# Navarre BEACH Sailfish......



## NICHOLAS

Went to navarre beach Saturday morning with a bunch of friends. This trip started out very slow, but quickly turned into one of the most insane and memorable fishing trips I have been a part of. One friend sunk their yak, while another hooked, fought, caught, a 50lb Sailfish.
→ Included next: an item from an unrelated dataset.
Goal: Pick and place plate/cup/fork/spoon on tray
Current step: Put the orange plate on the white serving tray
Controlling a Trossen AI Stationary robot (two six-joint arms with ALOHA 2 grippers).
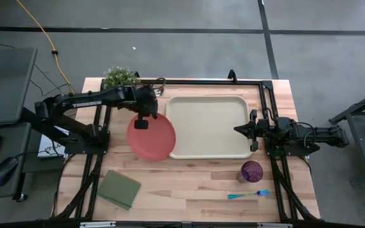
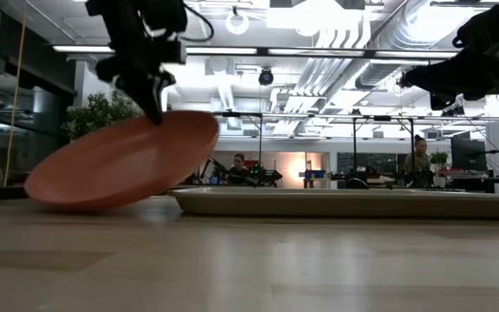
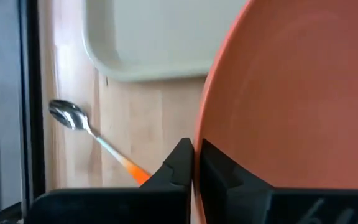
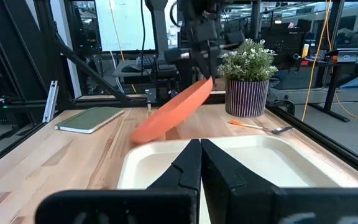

I will post a full report with pictures as soon as I get them.


----------



## nb&twil

that was always my goal when i kayak fished from navarre. did really well with kings, and even caught cobia, but never was able to find a sailfish. that's so cool to hear that someone did it! i can't wait to see some pictures and read the details. congrats!


----------



## Whitie9688

i cant wait to read the details on this one! sounds like one heck of a time!


----------



## Chris V

I can't quite help but feel just a little bit jealous and green with envy on this one. That is freakin awesome andI can't wait to see the pics.


----------



## Sgt SeaSick

Jealousy doesnt begin to describe my feeling right now. Wow, cant wait to see the pics.


----------



## Brant Peacher

Nice job nick! I talked to Kevin last night. That's awesome....


----------



## jigslinger

Now THAT would be the ultimate cool thing to accomplish! Great job and I can't wait for the pics!


----------



## [email protected]

wow...bring on the report...congrats to that dude!


----------



## Live2Kayak~Kayak4Life

thats feaking awesome. some details please! what bait? on the drift or trolling? etc....


----------



## specslayer

deff gonna need :takephoto on this one....not saying its not possible just cant take someones word that theycaught a sail on the beach especially with all this dirty water


----------



## NICHOLAS

Thanks for all the comments, I was a little hesitant to post but i knew all the kayakers would like to see.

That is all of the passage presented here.